WORK REQUIRED: Every line of the listing that contains the word "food" is to be copied out.

INPUT DATA:
[Start of Attachment]
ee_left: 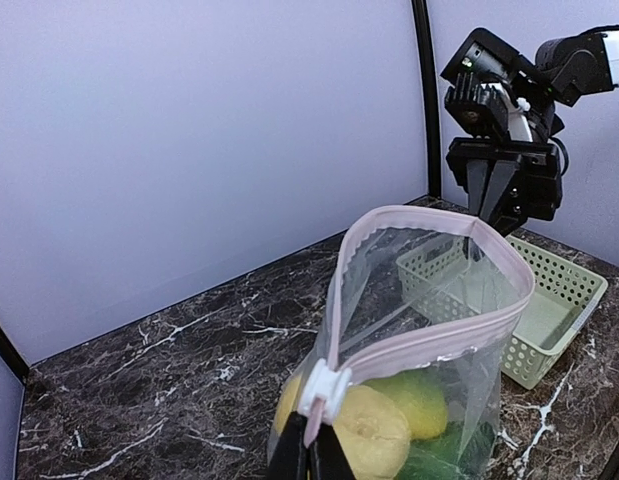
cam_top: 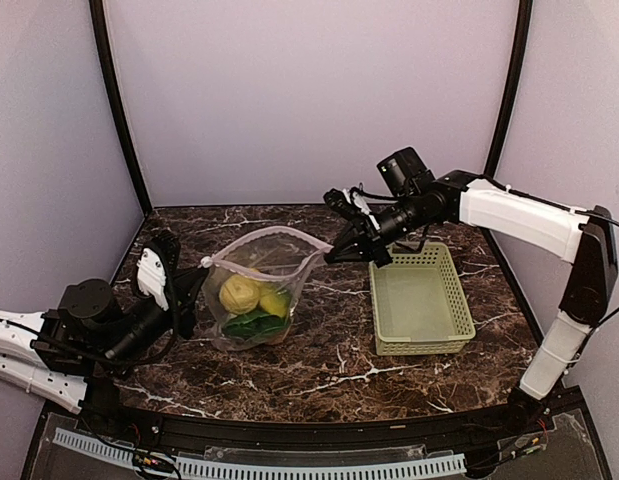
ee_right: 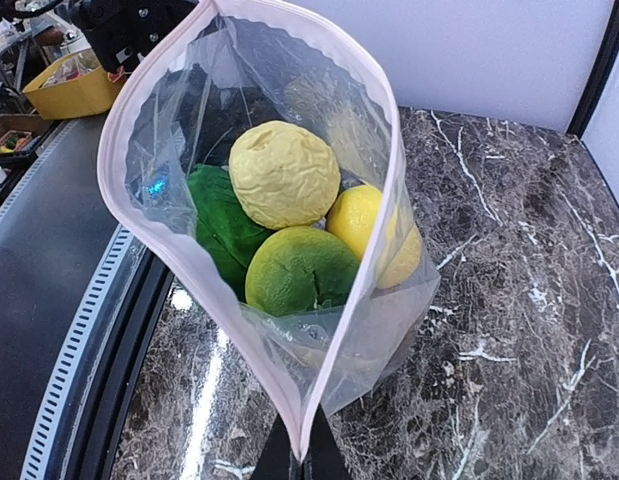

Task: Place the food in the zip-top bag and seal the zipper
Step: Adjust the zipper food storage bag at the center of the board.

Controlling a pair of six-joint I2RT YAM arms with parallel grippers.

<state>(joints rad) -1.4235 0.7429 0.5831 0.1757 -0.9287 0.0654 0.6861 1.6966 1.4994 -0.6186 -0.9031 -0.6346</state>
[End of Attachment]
WORKED SOLUTION:
Task: Place the food in the zip-top bag and seal the zipper
Step: Adjust the zipper food storage bag at the center of the board.

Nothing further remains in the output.